**Work required:** Every entry below must be retyped exactly, and the pictures must be left out.

Dataset entries
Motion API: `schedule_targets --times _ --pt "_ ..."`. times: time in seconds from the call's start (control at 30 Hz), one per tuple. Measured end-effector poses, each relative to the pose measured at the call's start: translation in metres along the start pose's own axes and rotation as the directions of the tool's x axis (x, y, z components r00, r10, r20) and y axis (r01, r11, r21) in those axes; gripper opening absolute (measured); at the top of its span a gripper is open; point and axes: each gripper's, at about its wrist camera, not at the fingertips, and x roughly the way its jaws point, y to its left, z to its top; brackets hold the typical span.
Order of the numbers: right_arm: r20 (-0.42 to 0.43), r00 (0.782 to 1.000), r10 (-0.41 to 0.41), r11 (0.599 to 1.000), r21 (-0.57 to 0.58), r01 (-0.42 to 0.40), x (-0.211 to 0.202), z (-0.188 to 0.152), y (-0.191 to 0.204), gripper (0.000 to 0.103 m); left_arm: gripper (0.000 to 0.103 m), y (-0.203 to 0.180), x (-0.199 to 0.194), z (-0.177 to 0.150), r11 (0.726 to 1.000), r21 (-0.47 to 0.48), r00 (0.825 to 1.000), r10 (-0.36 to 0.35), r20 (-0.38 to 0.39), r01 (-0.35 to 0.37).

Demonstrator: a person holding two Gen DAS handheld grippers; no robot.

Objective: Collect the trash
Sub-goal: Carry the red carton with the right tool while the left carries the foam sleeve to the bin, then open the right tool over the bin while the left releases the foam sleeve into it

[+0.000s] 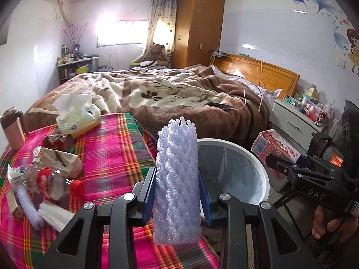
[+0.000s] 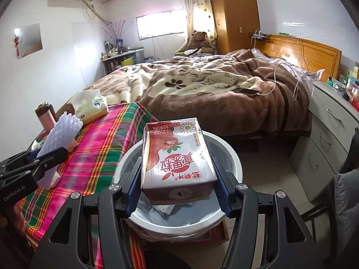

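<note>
A bed (image 1: 179,94) fills the room. Beside the plaid table (image 1: 107,148) stands a white bin (image 2: 233,157), seemingly plastic-lined. Right gripper (image 2: 177,179) clamps a milk carton (image 2: 177,157) above it; left gripper (image 1: 177,192) pinches foam netting (image 1: 177,179) near its rim.

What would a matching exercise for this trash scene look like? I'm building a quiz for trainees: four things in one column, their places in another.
Things:
1. foam sleeve
2. milk carton
3. tissue pack
4. phone

Places:
A. on the bed's blanket
B. held in the right gripper, over the white bin
C. on the plaid tablecloth
D. held in the left gripper, near the bin's rim

Pairs: 1-D, 2-B, 3-C, 4-A
</note>
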Motion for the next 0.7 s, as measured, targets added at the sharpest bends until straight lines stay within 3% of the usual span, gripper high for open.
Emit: schedule_targets --times 0.6,0.7 --pt "-0.123 0.992 -0.032 0.999 0.008 0.033 0.037 -0.01 -0.019 0.059 0.036 -0.027 0.063 -0.001 0.998 0.047 0.994 -0.04 -0.105 0.045" --pt "-0.136 0.99 -0.028 1.0 0.006 0.029 0.04 -0.01 -0.02 0.059 0.04 -0.026 0.068 -0.001 0.998 0.04 0.993 -0.045 -0.111 0.05"
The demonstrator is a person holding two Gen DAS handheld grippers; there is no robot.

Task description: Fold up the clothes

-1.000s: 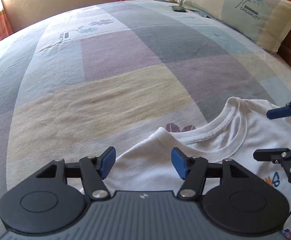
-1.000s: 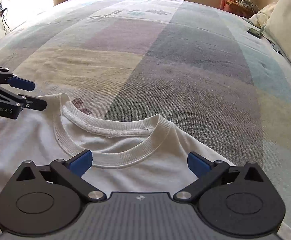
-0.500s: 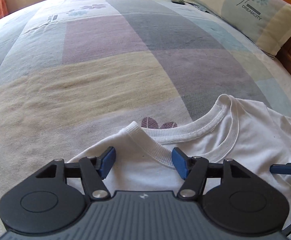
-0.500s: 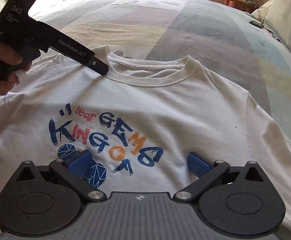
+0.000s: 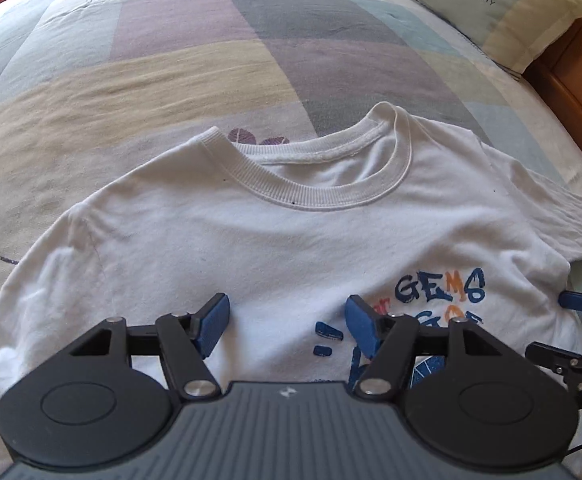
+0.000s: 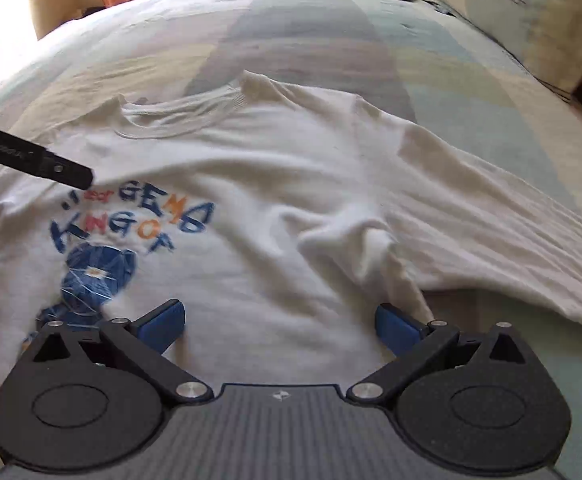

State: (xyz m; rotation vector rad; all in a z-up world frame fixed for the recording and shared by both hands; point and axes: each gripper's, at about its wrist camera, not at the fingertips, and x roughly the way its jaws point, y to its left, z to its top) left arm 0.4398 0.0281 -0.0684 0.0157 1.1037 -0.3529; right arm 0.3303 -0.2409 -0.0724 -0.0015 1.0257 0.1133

**Final answer:**
Motion API: `schedule_targets --times _ --pt "_ ..."`. times: time in seconds from the call's start (control at 30 Hz), one per tuple. Measured end-effector poses, each relative to the pose measured at the call's start: translation in metres along the start pose's own axes and rotation as the directions of the tool's x axis (x, y, z components r00, r10, r20) and y axis (r01, r11, r21) in those axes; gripper opening absolute (measured); at the top of its span a gripper is open; point and axes: each gripper's, at about its wrist camera, not at the fingertips, and x roughly the way its jaws point, y to its left, z to its top; brackets hold the typical span.
Order of the numbers: right_arm: r20 (-0.42 to 0.43), r00 (0.782 to 1.000), r10 (-0.41 to 0.41), r11 (0.599 to 1.000), r21 (-0.57 to 0.58), r01 (-0.42 to 0.40), x (-0.211 to 0.202), z (-0.188 to 0.152), y (-0.191 to 0.204), gripper (0.000 to 0.103 m); left_arm: gripper (0.000 to 0.103 m), y (-0.203 to 0.180), x (-0.199 to 0.194), z (-0.177 to 0.150), r11 (0.726 to 1.000), r21 (-0.47 to 0.48), r00 (0.825 to 1.000), r10 (-0.36 to 0.35), r20 (-0.38 to 0.39), r01 (-0.35 to 0.37).

Demonstrator: a person holding two Gen DAS handheld grippers; no robot.

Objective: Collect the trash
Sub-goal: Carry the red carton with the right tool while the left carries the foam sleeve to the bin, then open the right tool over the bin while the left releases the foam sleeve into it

[+0.000s] 
[+0.000s] 

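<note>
A bed (image 1: 179,94) fills the room. Beside the plaid table (image 1: 107,148) stands a white bin (image 2: 233,157), seemingly plastic-lined. Right gripper (image 2: 177,179) clamps a milk carton (image 2: 177,157) above it; left gripper (image 1: 177,192) pinches foam netting (image 1: 177,179) near its rim.

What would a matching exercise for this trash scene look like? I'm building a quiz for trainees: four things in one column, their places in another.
Things:
1. foam sleeve
2. milk carton
3. tissue pack
4. phone

Places:
A. on the bed's blanket
B. held in the right gripper, over the white bin
C. on the plaid tablecloth
D. held in the left gripper, near the bin's rim

Pairs: 1-D, 2-B, 3-C, 4-A
</note>
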Motion for the next 0.7 s, as measured, targets added at the sharpest bends until straight lines stay within 3% of the usual span, gripper high for open.
Emit: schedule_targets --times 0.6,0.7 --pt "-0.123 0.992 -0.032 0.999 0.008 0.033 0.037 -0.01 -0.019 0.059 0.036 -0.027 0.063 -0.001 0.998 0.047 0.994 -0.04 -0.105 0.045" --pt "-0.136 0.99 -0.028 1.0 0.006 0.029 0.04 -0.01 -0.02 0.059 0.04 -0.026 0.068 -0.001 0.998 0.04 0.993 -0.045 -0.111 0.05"
The demonstrator is a person holding two Gen DAS handheld grippers; there is no robot.

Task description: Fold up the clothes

-1.000s: 
-1.000s: 
-0.500s: 
-0.500s: 
+0.000s: 
+0.000s: 

State: (xyz m; rotation vector rad; all in a z-up world frame fixed for the recording and shared by both hands; point and axes: each gripper's, at about its wrist camera, not at the fingertips, and x roughly the way its jaws point, y to its left, z to its top) left arm 0.4398 0.0281 -0.0684 0.0157 1.1037 -0.3529; right arm 0.3303 -0.2409 -0.0724 -0.0015 1.0257 0.1133

The output as shown is complete.